Пройдет несколько лет, и последователь Иванова Ге в «Тайной вечере» представляет себя уже не свидетелем, а участником (апостол Петр). Он сам выступает как исторический персонаж, отстаивающий истину. Усиливая психологический накал картины, автопортрет, включенный в важнейший эпизод евангельской истории, вместе с тем снижает его объективный смысл. Ге и в дальнейшем подчиняет евангельский сюжет собственному душевному порыву, тем самым приземляя собьггие, но, с другой стороны, все более накаляя его своей душевной энергией. Поздний автопортрет Ге (из Киевского музея) по существу равнозначен образам его поздних евангельских картин. Пусть изображения самого художника нет ни в «Христе и Никодиме», ни в «Суде Синедриона», ни в «Голгофе», ни в «Распятиях». Его автопортрет — из того же мира. Он становится репликой к евангельскому циклу. Он показывает, что за человек, что за страсть, что за дух могли породить эти образы, эту идею сострадания человеческой трагедии, выраженной евангельским примером. Здесь Ге подходит к экспрессионизму, который дал примеры аналогичного отношения к евангельской теме.

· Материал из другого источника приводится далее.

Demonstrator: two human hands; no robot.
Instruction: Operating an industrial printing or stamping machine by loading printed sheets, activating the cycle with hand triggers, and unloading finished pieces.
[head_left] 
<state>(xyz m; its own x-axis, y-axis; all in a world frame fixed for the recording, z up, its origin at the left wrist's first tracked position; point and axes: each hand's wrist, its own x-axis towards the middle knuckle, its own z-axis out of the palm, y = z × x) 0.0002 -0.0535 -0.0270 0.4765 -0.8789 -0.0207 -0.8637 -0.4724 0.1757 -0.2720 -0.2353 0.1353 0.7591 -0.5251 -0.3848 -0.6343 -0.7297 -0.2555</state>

Интересно сопоставить Ге с его соседом по истории русской живописи — Крамским. Образ Христа у Крамского и его автопортрет противостоят друг другу как объект и субъект. Между тем в образе Христа мог бы оказаться сам художник, истолковавший его как знак борьбы между искушением и совестью — борьбы, которая затрагивала тогда каждого честного русского интеллигента. Однако евангельский образ и автопортрет не отождествлялись. Не только потому, что художник не представил в картине себя. Но и потому, что не отождествлял свои чувства с чувствами своего героя. Крамской оставался таким, каким он предстал в автопортрете. Он смотрит на мир не с вопросом, не с недоумением, а с требованием. За его взглядом — программа действий, а в самом взгляде — анализ и суд.